Q-10 zeigte sich in Versuchen als sicher und gut verträglich. Gereinigtes Q-10 ist ein Pulver, das eine starke gelbe Farbe aufweist. Erschwerend bei einer Supplementation ist, dass Q-10 ein fettlösliches Molekül mit einer sehr schlechten Bioverfügbarkeit ist, d.h., unser Körper kann nur rund 10 Prozent der eingenommenen Menge von herkömmlichen Q-10 aufnehmen. Da Coenzym Q-10 keine patentierbare Substanz ist, lohnte es sich für Arzneimittelhersteller nicht, ein entsprechendes Medikament zu entwickeln. Dennoch sind in der Medizin die Wirkungen von Coenzym Q-10 bei den verschiedensten Krankheiten Gegenstand intensiver Forschungen. Auch wenn Q-10 in fast allen Ländern (mit Ausnahmen) nicht als Medikament eingesetzt wird: Als Nahrungsergänzung wird es von Millionen von Menschen eingesetzt, v.a. um die Energiereserven des Körpers wieder aufzufüllen – bei uns schon seit Langem, in Japan seit rund 40 Jahren und in den USA seit über 30 Jahren.

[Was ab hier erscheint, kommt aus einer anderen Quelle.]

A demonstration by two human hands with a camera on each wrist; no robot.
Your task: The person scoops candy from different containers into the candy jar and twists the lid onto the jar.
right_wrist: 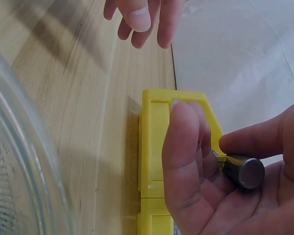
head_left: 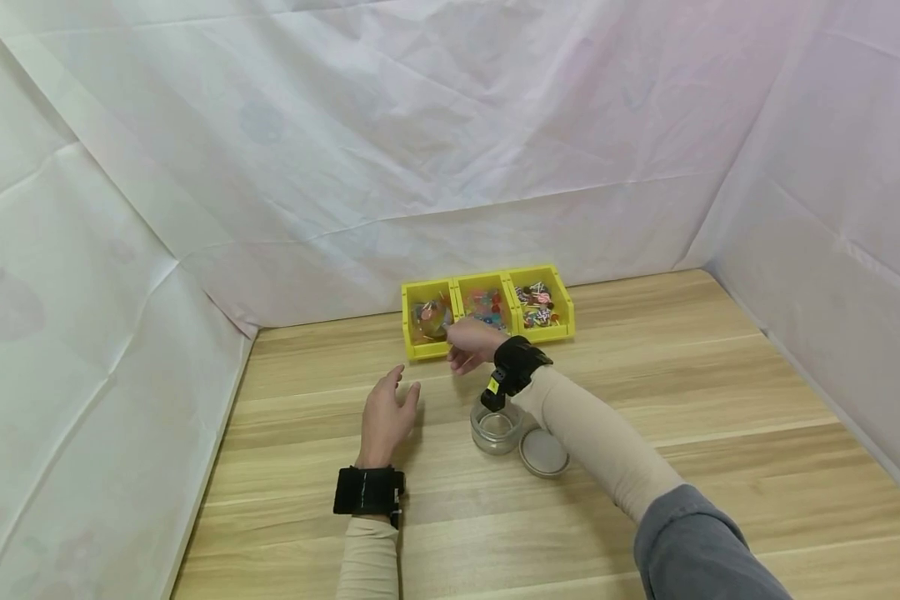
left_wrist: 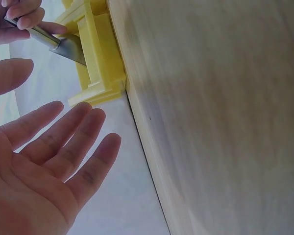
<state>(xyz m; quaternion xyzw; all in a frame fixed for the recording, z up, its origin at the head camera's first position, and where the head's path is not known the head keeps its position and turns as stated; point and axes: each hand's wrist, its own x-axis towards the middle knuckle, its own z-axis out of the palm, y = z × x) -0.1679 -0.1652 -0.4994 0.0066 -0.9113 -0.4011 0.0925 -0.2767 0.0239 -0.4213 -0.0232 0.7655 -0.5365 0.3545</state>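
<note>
Head view: desk (head_left: 645,350) runs back to a white cloth (head_left: 420,125) at its far edge, w/ cloth along L & R edges too. 3 yellow bins (head_left: 551,332) stand in a row at the far edge, near the cloth, desk surface on both sides. R hand (head_left: 476,340) is at the front of the leftmost bin; L hand (head_left: 384,421) is nearer the body, w/ a gap btwn the two. Glass jar (head_left: 495,437) stands upright by the R wrist, so tight room there; round lid (head_left: 544,452) lies flat just beside it, can't tell if touching. L hand: fingers extended & spread. R hand: fingers curled round the handle of a scoop (left_wrist: 66,49). Scoop's shiny metal, slim round handle w/ dark flat butt end, blade going behind the leftmost bin's wall. Jar's clear, mouth uncovered; lid's greyish w/ a rim. Bins hold small multicol. pieces (head_left: 537,304), some w/ white sticks.
</note>
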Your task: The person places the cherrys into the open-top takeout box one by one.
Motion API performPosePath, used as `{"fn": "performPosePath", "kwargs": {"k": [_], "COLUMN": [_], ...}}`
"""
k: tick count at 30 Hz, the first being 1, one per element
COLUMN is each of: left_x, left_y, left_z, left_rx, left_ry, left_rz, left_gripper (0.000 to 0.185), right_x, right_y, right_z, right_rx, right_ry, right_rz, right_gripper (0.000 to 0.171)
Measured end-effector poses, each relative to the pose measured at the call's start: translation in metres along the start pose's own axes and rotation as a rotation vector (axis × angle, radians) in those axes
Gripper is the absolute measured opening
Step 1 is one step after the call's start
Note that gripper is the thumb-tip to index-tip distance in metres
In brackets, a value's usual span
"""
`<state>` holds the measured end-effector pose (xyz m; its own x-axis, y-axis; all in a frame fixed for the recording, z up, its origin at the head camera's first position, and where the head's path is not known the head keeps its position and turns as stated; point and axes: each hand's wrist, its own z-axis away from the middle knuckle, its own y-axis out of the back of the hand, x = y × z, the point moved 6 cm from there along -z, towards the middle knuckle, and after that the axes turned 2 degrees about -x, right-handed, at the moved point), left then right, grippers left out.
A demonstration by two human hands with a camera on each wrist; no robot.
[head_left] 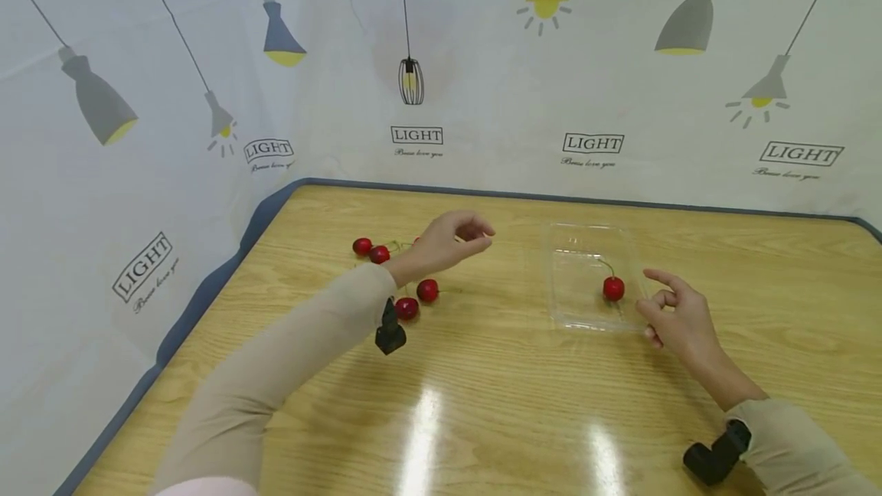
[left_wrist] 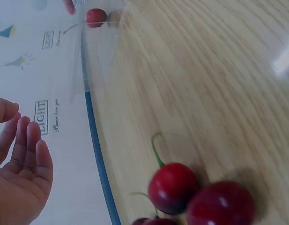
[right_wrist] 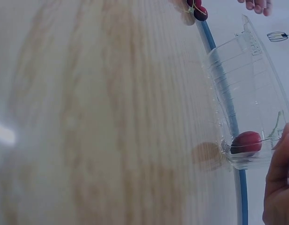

Als Nahrungsergänzung wird Q-10 hauptsächlich empfohlen

  • für Menschen über 40 Jahre, die mehr Energie brauchen,
  • für Sportler,
  • bei Stress in Beruf und Familie,
  • in der Genesungszeit (Rekonvaleszenz),
  • zur Unterstützung bei Herz- und Kreislauf-Bescherden,
  • bei der Einnahme von Statinen (Statine vermindern die körpereigene Q-10 Synthese),
  • als Anti-Aging-Substanz (weit verbreitet in Kosmetika), 
  • bei Mangelernährung,
  • bei Personen unter 40 Jahren in besonderen Leistungsphasen wie Sport und Prüfungsstress.